Febo e Fetonte
“Mio padre trasporta il sole ogni giorno attraverso i cieli su una carrozza infuocata, tirata da quattro ardenti cavalli”, diceva. “Mio padre viaggia in una palla brunita da est a ovest”, continuava. Alla fine, un ragazzo della sua età, stanco di tutte queste vanterie, gli disse: “Se tuo padre è veramente il dio del sole, ebbene, dammene la prova!”
Fetonte allora andò da sua madre e lei lo mandò al palazzo del Sole. Quando vide suo figlio per la prima volta, Febo si stupì: era di una raggiante bellezza, con capelli del colore del sole che sorge e occhi dello stesso blu dei cieli. Si avvicinò a grandi passi, piuttosto coraggiosamente, al trono del padre, ma di fronte allo splendore della divinità solare fu costretto a proteggersi gli occhi.
Fetonte gli domandò qualche prova per dimostrare al mondo che lui era il figlio di Febo. Il dio acconsentì, ma scoprì con orrore che Fetonte voleva guidare il carro del Sole. Con animo triste, condusse suo figlio fuori dalle scuderie dove i quattro cavalli ardenti scuotevano le loro criniere e li imbrigliò alla carrozza infuocata.

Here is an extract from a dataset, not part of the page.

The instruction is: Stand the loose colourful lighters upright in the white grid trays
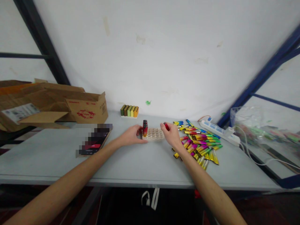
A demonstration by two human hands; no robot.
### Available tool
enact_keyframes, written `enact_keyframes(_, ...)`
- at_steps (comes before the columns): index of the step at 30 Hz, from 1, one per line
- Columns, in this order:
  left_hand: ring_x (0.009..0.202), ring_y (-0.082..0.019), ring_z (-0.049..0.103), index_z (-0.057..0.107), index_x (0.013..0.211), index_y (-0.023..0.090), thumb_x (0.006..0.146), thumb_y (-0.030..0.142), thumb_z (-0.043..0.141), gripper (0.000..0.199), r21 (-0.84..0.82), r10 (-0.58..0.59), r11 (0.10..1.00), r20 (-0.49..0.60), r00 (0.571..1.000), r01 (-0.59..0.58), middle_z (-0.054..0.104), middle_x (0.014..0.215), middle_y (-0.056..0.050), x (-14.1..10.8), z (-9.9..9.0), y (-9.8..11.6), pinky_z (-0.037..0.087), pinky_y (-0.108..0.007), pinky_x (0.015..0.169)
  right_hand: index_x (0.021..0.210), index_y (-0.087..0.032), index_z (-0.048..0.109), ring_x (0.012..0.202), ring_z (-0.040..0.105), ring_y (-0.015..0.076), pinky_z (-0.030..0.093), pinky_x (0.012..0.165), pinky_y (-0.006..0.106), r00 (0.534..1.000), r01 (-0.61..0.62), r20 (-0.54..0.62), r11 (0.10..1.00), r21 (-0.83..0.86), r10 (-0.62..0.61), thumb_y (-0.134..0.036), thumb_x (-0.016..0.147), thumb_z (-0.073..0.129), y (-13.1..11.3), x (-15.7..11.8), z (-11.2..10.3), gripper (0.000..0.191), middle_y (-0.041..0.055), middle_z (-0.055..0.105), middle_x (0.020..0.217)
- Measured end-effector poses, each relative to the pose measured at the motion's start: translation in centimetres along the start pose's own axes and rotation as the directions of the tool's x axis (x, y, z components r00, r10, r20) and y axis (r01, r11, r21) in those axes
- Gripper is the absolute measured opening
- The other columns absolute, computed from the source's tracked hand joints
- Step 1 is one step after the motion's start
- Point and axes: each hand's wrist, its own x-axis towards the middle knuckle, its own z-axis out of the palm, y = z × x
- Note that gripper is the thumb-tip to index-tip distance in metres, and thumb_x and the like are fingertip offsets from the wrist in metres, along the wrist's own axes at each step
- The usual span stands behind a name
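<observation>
A pale tray with rows of round holes [155, 133] lies on the table in front of me. Several red lighters with black tops [145, 128] stand upright in a row at its left end. My left hand [131, 135] grips that end, thumb along the near side and fingers behind; something dark red shows by its palm, too small to name. Over the tray's right end, my right hand [171, 135] is closed on a red lighter [166, 126], mostly hidden by the fingers. Just right of that hand, a loose pile of shiny multicoloured lighters [199, 142] spreads out.
Near the wall stands a filled block of green, brown and yellow lighters [129, 111]. Open cardboard boxes [86, 107] are at the left, with a dark, partly pixelated flat item [95, 142] before them. A white power strip [220, 132] and plastic bag [253, 118] lie right.
</observation>
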Motion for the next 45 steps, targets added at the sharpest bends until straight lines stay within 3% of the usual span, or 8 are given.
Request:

Febo unse la faccia del figlio per proteggerlo dai raggi infuocati del sole. “Non incitare i cavalli”, lo avvertì: “Tienili sempre a freno!”.
Ma fu inutile: i cavalli capirono subito che teneva in mano le redini qualcuno meno forte di chi li guidava abitualmente. E così galopparono senza controllo attraverso i cieli, talvolta troppo in alto, lasciando che i terreni si raffreddassero e che i fiumi gelassero, altre volte troppo in basso, bruciacchiando la terra fino a ridurla ad un deserto e asciugando i fiumi. Fu la stessa Madre Terra a chiedere pietà a Zeus, il capo di tutti gli dei. Zeus sospirò, poi lanciò un fulmine contro il giovane conducente, che cadde morto nel fiume Po. Le sue sorelle in lutto furono trasformate in alberi di pioppo e le loro lacrime si mutarono nelle ambre che le giovani romane usavano come gioielli per il giorno del matrimonio.
Quanto a Febo, si addolorò a tal punto che ci fu un’eclissi di sole che durò tre giorni.
Ma alla fine anche lui dovette ammettere che Zeus non avrebbe potuto fare altrimenti. Prese di nuovo in mano le redini. Il suo splendore era offuscato per sempre ma il mondo aveva ancora bisogno di luce.